The problem is that behind everything in quality improvement, there’s been so little support that we tend to look for magic bullets. We want the single answer that works everywhere, and it turns out that’s probably not the case.

A simple reminder system may work in some settings but not in others. I think that some of the conflicts we see in the literature reflect the fact that we were looking for simple, monolithic answers.

How can researchers keep everyone’s expectations realistic?

I hate to give a specific number, but in clinical research, if you can improve something by 20 percent, you’re doing a good job. If you can make something happen 20 percent more or less often, depending on your goal, you’re usually doing quite well. I feel that’s going to be about as much as you can hope for in many quality improvement studies.

The problem is that when a lot of physicians and managers first turn their attention to this area, they often think that if only they can get a new computer system, 100 percent of physicians and nurses will finally do things the right way, that everyone is going to wash their hands. That’s very unrealistic.

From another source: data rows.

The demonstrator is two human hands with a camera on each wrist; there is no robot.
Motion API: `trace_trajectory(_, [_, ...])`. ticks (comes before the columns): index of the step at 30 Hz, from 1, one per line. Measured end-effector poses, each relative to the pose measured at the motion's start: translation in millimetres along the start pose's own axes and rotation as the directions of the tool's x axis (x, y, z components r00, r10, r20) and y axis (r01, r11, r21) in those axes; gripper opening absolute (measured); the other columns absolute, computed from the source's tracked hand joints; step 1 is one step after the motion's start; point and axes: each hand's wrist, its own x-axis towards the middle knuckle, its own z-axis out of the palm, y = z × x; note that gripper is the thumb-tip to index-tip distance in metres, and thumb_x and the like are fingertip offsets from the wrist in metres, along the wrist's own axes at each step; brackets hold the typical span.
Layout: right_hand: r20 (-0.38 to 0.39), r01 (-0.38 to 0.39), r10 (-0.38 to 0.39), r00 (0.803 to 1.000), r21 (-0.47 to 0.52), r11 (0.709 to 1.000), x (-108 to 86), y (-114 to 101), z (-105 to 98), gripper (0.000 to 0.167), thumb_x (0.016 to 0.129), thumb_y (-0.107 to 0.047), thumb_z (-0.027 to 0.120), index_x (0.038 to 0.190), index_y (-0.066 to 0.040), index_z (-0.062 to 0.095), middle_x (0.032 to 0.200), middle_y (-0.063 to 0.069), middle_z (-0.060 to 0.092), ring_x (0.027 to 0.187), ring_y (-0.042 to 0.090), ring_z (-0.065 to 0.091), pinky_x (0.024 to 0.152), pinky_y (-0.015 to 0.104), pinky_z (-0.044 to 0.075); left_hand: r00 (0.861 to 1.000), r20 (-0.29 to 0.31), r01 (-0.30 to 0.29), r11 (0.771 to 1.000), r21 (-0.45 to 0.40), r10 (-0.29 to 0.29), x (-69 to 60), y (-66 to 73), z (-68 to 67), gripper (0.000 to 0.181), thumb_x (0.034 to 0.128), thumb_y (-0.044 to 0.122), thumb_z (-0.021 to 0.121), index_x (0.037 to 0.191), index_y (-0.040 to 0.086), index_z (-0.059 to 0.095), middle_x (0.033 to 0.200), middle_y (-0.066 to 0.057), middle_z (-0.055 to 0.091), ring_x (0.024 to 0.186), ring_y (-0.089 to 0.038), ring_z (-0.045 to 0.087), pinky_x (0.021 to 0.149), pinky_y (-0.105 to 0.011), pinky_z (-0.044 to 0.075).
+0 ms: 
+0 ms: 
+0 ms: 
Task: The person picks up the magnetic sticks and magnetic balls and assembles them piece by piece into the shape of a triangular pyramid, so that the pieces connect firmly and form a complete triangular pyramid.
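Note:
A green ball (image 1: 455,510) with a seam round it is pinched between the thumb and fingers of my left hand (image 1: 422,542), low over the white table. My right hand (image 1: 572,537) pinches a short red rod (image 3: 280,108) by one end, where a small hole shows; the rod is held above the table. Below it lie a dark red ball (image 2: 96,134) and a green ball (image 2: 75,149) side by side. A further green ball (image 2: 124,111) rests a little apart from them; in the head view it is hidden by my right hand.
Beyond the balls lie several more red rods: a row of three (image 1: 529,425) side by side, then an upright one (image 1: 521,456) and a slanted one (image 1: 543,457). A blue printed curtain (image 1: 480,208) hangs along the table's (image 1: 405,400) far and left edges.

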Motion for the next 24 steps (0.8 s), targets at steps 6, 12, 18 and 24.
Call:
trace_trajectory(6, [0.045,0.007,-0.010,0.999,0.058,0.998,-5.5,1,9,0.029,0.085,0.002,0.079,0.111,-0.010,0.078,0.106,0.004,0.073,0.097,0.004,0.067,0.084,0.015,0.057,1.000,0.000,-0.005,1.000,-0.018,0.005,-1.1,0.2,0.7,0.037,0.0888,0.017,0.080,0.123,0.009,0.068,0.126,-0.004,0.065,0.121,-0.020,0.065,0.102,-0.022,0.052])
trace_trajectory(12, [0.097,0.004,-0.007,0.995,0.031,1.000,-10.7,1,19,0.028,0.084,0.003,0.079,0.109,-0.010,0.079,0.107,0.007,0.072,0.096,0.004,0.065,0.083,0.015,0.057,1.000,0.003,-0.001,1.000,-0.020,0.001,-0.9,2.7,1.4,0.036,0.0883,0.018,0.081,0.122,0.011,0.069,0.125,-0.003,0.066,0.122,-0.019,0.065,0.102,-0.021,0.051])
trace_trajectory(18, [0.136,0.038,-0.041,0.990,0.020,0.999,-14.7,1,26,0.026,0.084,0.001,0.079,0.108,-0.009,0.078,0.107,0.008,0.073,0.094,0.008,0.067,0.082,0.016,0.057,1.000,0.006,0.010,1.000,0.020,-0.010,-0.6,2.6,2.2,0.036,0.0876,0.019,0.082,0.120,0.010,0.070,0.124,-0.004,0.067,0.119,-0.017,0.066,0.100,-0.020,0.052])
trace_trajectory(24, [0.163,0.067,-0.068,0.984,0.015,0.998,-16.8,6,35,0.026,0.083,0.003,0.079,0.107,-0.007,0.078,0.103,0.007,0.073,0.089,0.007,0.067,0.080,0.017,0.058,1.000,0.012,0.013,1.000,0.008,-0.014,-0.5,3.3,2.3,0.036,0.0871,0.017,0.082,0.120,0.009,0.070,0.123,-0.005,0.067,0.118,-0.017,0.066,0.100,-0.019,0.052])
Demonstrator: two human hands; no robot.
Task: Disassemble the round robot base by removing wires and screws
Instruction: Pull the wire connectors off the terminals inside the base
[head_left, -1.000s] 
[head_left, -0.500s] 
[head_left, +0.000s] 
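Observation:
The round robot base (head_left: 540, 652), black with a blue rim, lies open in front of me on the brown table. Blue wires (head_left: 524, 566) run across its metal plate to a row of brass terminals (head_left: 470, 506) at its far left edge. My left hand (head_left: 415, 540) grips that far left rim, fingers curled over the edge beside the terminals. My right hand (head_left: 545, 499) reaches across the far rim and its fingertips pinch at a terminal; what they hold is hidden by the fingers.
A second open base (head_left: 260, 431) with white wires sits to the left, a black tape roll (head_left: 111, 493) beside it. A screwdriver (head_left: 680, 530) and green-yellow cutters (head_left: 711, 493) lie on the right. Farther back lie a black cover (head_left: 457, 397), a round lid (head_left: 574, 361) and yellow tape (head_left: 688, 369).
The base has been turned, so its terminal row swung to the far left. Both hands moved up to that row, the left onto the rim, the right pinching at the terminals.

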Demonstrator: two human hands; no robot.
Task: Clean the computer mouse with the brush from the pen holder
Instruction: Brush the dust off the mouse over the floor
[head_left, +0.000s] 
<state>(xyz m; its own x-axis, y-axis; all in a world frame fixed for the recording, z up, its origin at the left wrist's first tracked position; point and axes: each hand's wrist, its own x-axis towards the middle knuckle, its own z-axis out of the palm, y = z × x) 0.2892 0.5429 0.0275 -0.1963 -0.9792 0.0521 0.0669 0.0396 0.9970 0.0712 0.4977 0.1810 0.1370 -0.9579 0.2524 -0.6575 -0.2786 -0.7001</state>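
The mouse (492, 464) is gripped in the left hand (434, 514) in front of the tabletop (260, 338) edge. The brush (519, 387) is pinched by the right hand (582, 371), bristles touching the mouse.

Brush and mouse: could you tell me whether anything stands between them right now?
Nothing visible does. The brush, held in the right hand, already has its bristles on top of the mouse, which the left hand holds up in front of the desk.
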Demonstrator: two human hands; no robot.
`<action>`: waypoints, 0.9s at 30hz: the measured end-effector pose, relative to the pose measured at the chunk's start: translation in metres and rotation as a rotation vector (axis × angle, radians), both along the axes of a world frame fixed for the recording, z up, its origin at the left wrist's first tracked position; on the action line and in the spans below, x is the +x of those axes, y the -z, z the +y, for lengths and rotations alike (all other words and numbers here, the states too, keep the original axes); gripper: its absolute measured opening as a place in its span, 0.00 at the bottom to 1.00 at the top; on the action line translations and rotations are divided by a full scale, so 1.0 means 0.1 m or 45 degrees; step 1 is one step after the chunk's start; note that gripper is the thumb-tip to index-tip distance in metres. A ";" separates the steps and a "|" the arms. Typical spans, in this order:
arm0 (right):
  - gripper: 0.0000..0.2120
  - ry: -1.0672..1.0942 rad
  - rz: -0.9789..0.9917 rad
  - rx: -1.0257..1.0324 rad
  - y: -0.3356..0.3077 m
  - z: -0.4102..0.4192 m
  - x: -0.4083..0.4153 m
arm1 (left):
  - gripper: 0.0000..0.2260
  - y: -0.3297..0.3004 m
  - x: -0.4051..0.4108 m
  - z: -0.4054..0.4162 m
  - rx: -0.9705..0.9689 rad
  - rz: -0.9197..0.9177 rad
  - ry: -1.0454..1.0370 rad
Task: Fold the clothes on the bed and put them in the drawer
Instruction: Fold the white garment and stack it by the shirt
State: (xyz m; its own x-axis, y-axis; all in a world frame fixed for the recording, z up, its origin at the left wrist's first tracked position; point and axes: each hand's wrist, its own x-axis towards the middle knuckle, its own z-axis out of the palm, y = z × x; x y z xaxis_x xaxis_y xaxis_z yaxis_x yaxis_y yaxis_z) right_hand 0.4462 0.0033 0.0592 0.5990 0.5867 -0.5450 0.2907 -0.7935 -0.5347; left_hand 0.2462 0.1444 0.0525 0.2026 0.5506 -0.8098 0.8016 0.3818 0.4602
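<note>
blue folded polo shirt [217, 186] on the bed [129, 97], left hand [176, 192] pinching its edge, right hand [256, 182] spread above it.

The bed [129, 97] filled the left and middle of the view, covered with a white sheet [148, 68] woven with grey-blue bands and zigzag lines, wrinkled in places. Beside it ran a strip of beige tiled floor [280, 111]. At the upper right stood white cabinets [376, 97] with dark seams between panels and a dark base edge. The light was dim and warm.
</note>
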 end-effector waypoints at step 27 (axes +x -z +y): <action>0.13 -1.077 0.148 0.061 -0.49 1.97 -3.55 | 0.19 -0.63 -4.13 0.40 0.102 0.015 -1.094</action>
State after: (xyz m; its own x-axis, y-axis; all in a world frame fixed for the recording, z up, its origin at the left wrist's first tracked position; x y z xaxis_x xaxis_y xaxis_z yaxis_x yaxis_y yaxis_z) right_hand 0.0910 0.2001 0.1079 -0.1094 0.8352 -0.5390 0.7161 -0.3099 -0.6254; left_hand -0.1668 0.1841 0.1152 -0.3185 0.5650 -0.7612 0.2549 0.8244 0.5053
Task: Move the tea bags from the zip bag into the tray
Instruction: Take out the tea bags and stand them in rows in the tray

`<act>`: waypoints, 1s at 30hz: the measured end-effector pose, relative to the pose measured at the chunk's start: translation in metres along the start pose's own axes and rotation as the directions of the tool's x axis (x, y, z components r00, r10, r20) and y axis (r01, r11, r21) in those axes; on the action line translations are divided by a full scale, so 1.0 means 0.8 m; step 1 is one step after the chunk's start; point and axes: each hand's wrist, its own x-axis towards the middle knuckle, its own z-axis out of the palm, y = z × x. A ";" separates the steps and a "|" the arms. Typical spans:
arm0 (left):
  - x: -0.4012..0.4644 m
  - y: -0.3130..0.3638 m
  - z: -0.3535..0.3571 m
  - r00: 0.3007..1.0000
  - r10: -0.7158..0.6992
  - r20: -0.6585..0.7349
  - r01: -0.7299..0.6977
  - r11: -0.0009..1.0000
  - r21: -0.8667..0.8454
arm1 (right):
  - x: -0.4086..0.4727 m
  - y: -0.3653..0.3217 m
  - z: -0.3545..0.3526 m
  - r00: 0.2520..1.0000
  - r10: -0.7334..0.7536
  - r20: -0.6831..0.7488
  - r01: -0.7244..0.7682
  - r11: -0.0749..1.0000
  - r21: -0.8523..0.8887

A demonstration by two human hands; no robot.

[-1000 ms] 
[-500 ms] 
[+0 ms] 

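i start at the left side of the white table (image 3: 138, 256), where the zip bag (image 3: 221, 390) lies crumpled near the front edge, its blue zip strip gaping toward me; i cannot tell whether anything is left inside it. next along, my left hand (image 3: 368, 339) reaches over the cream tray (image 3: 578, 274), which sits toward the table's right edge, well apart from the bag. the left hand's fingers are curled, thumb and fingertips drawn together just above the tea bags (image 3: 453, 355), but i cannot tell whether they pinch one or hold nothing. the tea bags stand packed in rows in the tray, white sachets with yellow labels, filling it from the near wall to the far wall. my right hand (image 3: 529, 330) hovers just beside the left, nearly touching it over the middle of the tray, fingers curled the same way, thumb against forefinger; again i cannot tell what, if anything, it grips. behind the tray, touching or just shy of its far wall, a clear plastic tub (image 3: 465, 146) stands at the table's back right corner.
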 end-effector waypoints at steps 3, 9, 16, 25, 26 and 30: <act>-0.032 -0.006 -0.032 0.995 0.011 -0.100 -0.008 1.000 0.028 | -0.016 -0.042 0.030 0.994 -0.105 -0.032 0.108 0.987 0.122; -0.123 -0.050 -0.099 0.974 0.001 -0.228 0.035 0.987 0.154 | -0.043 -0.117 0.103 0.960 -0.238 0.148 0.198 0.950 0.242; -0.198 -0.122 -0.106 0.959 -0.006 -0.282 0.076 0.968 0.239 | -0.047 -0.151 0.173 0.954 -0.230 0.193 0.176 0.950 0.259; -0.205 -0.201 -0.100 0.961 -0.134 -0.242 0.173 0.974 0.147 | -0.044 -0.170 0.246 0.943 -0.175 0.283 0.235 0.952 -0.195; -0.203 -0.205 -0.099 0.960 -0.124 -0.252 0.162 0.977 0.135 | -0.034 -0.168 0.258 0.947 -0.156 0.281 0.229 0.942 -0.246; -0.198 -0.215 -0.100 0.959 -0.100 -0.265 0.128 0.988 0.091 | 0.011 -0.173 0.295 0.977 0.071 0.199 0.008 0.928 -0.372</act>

You can’t think that you’re going to see a 50 percent or 100 percent increase in compliance or improvement in patient outcomes. It doesn’t usually happen. And if you observe it happen, you have to be concerned that there’s something wrong with the way you observed it happen or the way you’re analyzing the data.

When setting goals, should researchers focus on traditional outcomes like length of stay and mortality, or are outcomes like changing a process valuable?

The jargon we use to describe this issue is process of care vs. outcomes. Handwashing is a process, while the outcome is what happens to the patient.

For some things in quality improvement, focusing on the process is perfectly acceptable, especially if the process is something we consider intrinsically good, like obtaining informed consent from a patient. Handwashing is considered to be an intrinsically good thing, and the connection to improved outcomes has been shown.

Unfortunately, there are a number of areas where we’re not so sure how changing a process will affect outcomes. In patient safety research, for example, more and more studies are reporting an improvement in teamwork or the culture of safety. You have to be careful, because we don’t really know what that translates into. When the results of an action aren’t particularly well-known, you have to do more work to justify some sort of connection.

Do you have other advice for hospitalists getting involved in quality improvement research?

Some quality improvement interventions measure only outcomes, and not the way the intervention was supposed to work. A nicely done randomized trial recently published in the American Journal of Medicine had nurse case managers phone up patients and manage their care as part of a disease management study. While the study showed the intervention didn’t work, it failed to mention that in 70 percent of the cases, the nurses couldn’t get hold of the patients.

While the study was negative, this detail tells you that disease management might still be a good thing, but you probably don’t want to try it using a phone-based system. It sounds silly, but it happens all the time. You do the intervention and it doesn’t work, but the study was such a black box, at least how it was reported in the paper, that you don’t really know why it didn’t work.

I would caution people about the outcomes they measure. If the process is really tied to the outcome, it’s fine to measure the process. But it’s also useful to do some kind of measure to make sure the intervention is taking place the way it was designed.